Data excerpts
::::::

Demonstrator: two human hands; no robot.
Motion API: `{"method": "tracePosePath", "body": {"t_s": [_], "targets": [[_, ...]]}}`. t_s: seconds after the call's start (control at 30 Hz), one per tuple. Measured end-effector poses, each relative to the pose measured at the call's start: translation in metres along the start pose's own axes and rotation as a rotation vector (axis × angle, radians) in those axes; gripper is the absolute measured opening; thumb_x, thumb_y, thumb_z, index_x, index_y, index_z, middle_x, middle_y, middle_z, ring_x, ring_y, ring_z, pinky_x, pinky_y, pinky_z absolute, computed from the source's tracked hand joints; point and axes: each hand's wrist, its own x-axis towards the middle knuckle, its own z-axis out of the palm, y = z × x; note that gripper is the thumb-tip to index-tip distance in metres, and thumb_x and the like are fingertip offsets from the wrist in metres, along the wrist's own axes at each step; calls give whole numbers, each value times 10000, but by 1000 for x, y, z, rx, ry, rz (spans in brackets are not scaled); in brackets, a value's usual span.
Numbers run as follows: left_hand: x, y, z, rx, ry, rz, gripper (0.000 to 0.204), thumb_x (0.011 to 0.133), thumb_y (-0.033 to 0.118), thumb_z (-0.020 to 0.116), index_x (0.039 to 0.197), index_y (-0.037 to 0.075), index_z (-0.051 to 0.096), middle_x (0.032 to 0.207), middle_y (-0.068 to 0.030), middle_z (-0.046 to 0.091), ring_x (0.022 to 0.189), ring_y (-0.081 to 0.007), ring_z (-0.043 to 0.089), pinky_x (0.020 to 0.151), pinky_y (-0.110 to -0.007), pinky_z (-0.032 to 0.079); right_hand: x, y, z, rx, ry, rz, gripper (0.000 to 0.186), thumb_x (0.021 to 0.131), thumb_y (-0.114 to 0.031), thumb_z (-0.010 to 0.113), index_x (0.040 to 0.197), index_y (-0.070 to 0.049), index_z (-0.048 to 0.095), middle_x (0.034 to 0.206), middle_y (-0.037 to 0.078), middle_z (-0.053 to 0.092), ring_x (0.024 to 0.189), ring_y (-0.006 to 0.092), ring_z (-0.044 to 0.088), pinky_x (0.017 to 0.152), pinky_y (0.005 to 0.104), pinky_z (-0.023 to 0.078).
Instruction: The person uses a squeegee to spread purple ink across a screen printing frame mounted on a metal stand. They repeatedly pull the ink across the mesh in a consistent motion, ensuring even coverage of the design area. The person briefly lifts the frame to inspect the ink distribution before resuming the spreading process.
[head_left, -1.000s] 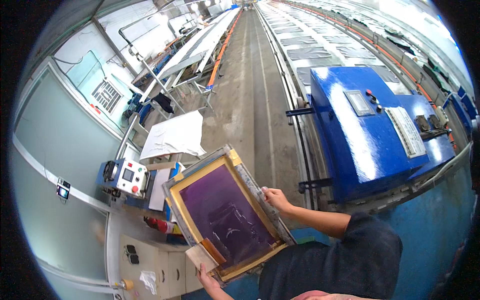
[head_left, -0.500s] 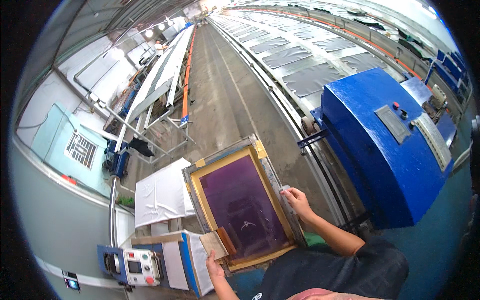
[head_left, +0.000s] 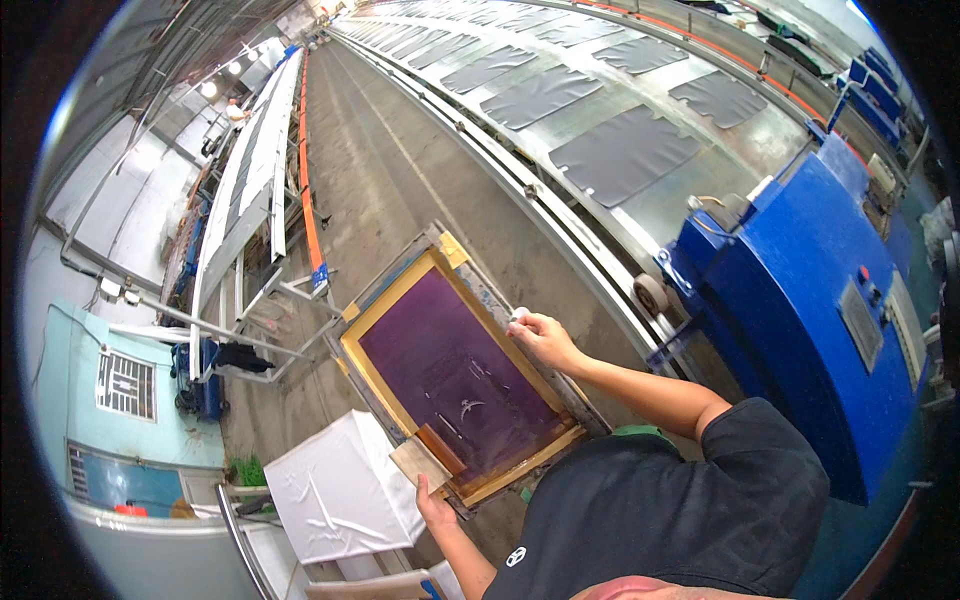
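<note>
I carry a screen-printing frame (head_left: 430, 258) with a purple mesh and yellow-taped inner edges at waist height, slightly tilted. My right hand (head_left: 543, 340) grips its right edge, fingers closed round a small pale piece there. My left hand (head_left: 435, 500) is closed at the lower-left corner, holding the frame together with a squeegee (head_left: 420, 468) that has a pale wooden handle and an amber blade, lying over the frame's edge. A white cloth (head_left: 330, 485) lies on a stand just left of my left hand.
A long printing table (head_left: 749, 142) with grey fabric panels runs ahead along the right, a blue machine (head_left: 800, 310) at its near end. An aisle (head_left: 380, 150) separates it from white tables (head_left: 247, 200) on the left, where a distant person (head_left: 235, 110) stands. A metal rail (head_left: 240, 540) is lower left.
My view and body have turned toward the right-hand table and into the aisle. The white cloth now sits lower in view, and the blue machine further right. Both hands keep their hold on the frame.
</note>
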Motion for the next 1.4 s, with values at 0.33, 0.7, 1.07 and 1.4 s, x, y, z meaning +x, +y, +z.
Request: {"method": "tracePosePath", "body": {"t_s": [0.33, 0.7, 1.07, 1.4], "targets": [[261, 108, 101, 75, -3, 54, 647, 945, 340, 726, 1389, -71, 494, 1431, -190, 534, 1306, -318, 508, 1120, -457, 378, 279, -15, 66, 93, -37, 27, 252, 1034, -262, 618, 1013, -25, 701, 938, -11, 708, 918, 71, 607, 846, 276, 490], [523, 153, 332, 417, -425, -23, 584, 958, 299, 714, 1378, -53, 511, 1364, -147, 582, 1272, -269, 527, 1089, -432, 400, 362, -13, -32, 261, 589, 119, 302, 990, -304, 648, 1105, -29, 696, 958, 97, 756, 912, 174, 677, 831, 357, 528], [566, 34, 726, 482, -1063, -348, 420, 979, 180, 693, 1322, -26, 566, 1270, -111, 656, 1173, -226, 620, 1025, -397, 461, 375, 15, -272, -150, 1424, -137, 366, 930, -139, 690, 1273, -30, 623, 1271, 112, 653, 1194, 219, 601, 1032, 344, 457], [508, -166, 841, 698, -1249, -856, 439, 960, 234, 704, 1325, 9, 607, 1289, -80, 664, 1209, -205, 579, 1046, -390, 398, 230, 110, -388, -589, 1813, 453, 236, 912, -225, 705, 1109, -106, 755, 1123, 151, 743, 1088, 300, 689, 958, 375, 502]]}}
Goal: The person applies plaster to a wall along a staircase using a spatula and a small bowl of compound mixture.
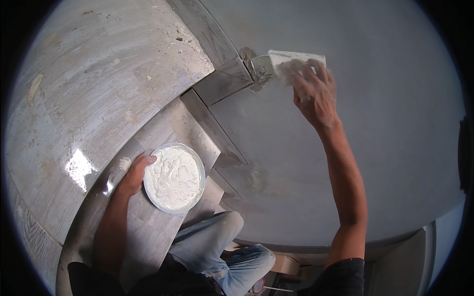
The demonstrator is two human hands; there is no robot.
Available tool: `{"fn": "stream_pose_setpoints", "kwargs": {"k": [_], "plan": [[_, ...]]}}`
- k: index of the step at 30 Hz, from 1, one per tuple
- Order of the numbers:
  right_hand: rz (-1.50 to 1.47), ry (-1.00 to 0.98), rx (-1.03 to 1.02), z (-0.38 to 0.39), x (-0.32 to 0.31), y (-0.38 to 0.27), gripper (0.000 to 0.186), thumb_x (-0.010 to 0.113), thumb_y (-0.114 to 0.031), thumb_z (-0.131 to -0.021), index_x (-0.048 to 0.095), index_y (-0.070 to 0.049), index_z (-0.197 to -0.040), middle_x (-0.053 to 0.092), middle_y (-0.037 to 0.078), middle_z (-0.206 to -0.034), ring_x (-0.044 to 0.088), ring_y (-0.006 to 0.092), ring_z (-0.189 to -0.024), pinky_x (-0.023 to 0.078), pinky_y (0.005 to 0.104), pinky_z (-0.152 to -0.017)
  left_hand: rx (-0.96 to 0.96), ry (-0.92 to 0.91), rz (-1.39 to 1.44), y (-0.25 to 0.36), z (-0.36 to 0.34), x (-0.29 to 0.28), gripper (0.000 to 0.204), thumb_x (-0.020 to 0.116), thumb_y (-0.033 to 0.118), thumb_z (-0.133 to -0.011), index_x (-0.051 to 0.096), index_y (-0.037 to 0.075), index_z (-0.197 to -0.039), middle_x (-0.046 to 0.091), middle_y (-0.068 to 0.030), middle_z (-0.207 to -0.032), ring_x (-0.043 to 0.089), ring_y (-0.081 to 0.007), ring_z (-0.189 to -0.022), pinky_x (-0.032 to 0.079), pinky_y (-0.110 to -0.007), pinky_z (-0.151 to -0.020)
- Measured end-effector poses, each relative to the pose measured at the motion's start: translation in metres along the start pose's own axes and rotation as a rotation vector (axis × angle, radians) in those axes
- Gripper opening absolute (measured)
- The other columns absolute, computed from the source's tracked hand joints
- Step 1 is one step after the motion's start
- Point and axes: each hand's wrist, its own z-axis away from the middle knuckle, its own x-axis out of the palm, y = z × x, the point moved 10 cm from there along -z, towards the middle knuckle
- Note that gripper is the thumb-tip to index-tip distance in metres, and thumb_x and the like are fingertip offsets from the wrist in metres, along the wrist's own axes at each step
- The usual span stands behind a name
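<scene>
My right hand (316, 91) is raised against the grey wall (395, 123), its fingers closed and slightly blurred around a broad plaster scraper (311, 58) coated in white. The scraper's left end lies by a rough, brownish-grey patch (259, 79) where the stair skirting tile (229, 84) meets the wall. Lower left, my left hand (136, 172) grips the rim of a round bowl (201, 192), thumb over the edge. Thick white plaster (175, 175) with a churned surface fills the bowl. It is held over a stair tread.
Wood-look tiled steps (108, 74) with dusty, stained surfaces rise on the left. Stepped skirting tiles (215, 126) run along the wall. My bent knees in jeans (212, 241) are at the bottom, near a cardboard box (285, 265). A pale smudge (256, 177) marks the wall.
</scene>
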Motion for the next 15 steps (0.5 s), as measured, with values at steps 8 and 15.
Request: {"fn": "stream_pose_setpoints", "kwargs": {"k": [8, 15], "plan": [[-0.105, -0.038, 0.424, 0.017, -0.019, 0.016, 0.034, 0.054, 0.001, -0.074, 0.057, -0.004, -0.107, 0.061, 0.010, -0.092, 0.056, 0.0252, -0.081, 0.049, 0.0376, -0.067, -0.014, 0.011, -0.011, 0.001, 0.003, -0.004, 0.041, 0.049, 0.023, -0.084, 0.050, -0.005, -0.114, 0.059, -0.0151, -0.105, 0.057, -0.0203, -0.098, 0.044, -0.031, -0.087], [-0.070, -0.072, 0.532, 0.016, -0.009, 0.021, 0.033, 0.054, -0.001, -0.076, 0.055, -0.001, -0.109, 0.061, 0.013, -0.092, 0.056, 0.0272, -0.082, 0.050, 0.0388, -0.067, 0.001, -0.030, 0.010, -0.006, -0.004, -0.009, 0.042, 0.049, 0.023, -0.084, 0.049, -0.004, -0.116, 0.058, -0.0149, -0.107, 0.056, -0.0204, -0.099, 0.043, -0.031, -0.088]]}}
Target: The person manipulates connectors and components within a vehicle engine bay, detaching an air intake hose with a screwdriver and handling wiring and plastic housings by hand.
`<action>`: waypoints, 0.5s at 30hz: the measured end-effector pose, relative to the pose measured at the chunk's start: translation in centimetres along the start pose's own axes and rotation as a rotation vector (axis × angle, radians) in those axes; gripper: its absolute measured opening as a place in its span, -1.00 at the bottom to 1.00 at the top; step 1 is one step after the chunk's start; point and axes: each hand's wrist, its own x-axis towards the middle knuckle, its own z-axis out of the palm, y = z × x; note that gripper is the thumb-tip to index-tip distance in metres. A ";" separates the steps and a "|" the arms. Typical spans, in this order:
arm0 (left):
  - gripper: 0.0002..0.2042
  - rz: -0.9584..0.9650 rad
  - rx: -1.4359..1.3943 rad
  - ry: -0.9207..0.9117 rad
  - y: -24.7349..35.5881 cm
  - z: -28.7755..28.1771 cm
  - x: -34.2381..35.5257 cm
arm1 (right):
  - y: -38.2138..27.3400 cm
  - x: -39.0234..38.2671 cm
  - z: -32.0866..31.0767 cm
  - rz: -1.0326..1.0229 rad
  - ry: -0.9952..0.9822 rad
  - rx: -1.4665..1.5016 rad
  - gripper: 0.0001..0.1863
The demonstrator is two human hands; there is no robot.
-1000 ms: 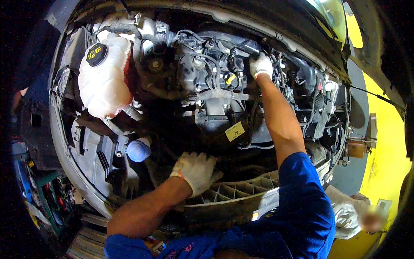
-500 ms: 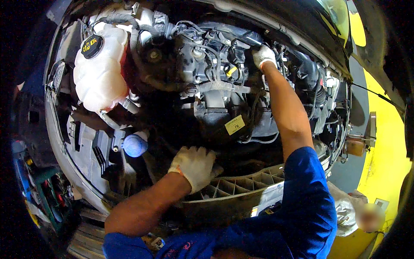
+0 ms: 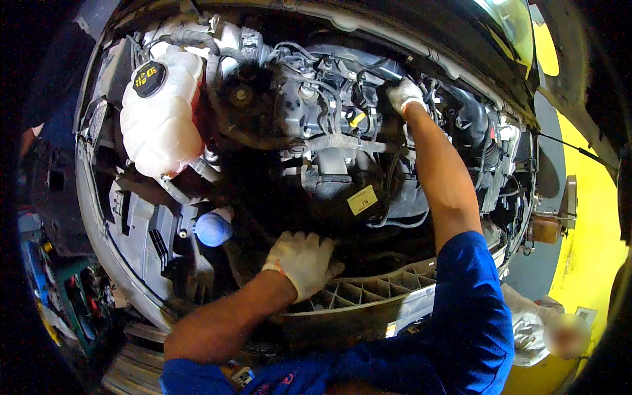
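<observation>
In a white knitted glove, my left hand grips the front crossmember of the engine bay, fingers bent over its far edge and thumb to the right. My right arm stretches across the engine. At the engine's far right side my gloved right hand is closed among hoses and wiring, next to the end of a black pipe. What its fingers hold is hidden. A yellow dipstick handle stands out left of that hand.
A white coolant tank with a black cap sits at the far left, and a blue washer cap nearer. A thin prop rod slants at the right. Tools in a green tray lie at lower left. Another person is at lower right.
The whole view has shifted slightly, moving the engine bay a little right and down in the picture. Both hands stay at the same places on the car.
</observation>
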 end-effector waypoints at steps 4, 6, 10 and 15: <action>-0.47 0.004 0.021 -0.039 0.2 -0.4 0.2 | 2.6 2.3 0.9 -0.029 -0.041 -0.018 -0.57; -0.48 0.015 0.012 -0.020 0.1 -0.1 0.2 | 2.7 2.8 1.3 0.012 -0.034 -0.074 -0.56; -0.53 0.011 0.022 0.155 -0.1 1.1 -0.3 | 0.1 0.5 0.5 -0.058 0.058 0.057 -0.55; -0.50 0.011 0.005 0.046 0.1 0.5 -0.2 | 1.5 0.9 -0.2 -0.008 -0.015 0.033 -0.49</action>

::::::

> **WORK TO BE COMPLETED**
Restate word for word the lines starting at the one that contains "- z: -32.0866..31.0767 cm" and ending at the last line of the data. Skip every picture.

> **RESPONSE TO THIS EXERCISE**
  - z: -32.0866..31.0767 cm
  - rz: -1.0326..1.0229 rad
  - ry: -0.9952..0.9822 rad
  - rx: -1.4665..1.5016 rad
  - gripper: 0.0001..0.1863
The demonstrator is two human hands; there is no robot.
-1000 ms: 
-500 ms: 
+0 ms: 
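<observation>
In a white knitted glove, my left hand grips the front crossmember of the engine bay, fingers bent over its far edge and thumb to the right. My right arm stretches across the engine. At the engine's far right side my gloved right hand is closed among hoses and wiring, next to the end of a black pipe. What its fingers hold is hidden. A yellow dipstick handle stands out left of that hand.
A white coolant tank with a black cap sits at the far left, and a blue washer cap nearer. A thin prop rod slants at the right. Tools in a green tray lie at lower left. Another person is at lower right.
The whole view has shifted slightly, moving the engine bay a little right and down in the picture. Both hands stay at the same places on the car.
</observation>
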 end-effector waypoints at steps 4, 6, 10 and 15: <action>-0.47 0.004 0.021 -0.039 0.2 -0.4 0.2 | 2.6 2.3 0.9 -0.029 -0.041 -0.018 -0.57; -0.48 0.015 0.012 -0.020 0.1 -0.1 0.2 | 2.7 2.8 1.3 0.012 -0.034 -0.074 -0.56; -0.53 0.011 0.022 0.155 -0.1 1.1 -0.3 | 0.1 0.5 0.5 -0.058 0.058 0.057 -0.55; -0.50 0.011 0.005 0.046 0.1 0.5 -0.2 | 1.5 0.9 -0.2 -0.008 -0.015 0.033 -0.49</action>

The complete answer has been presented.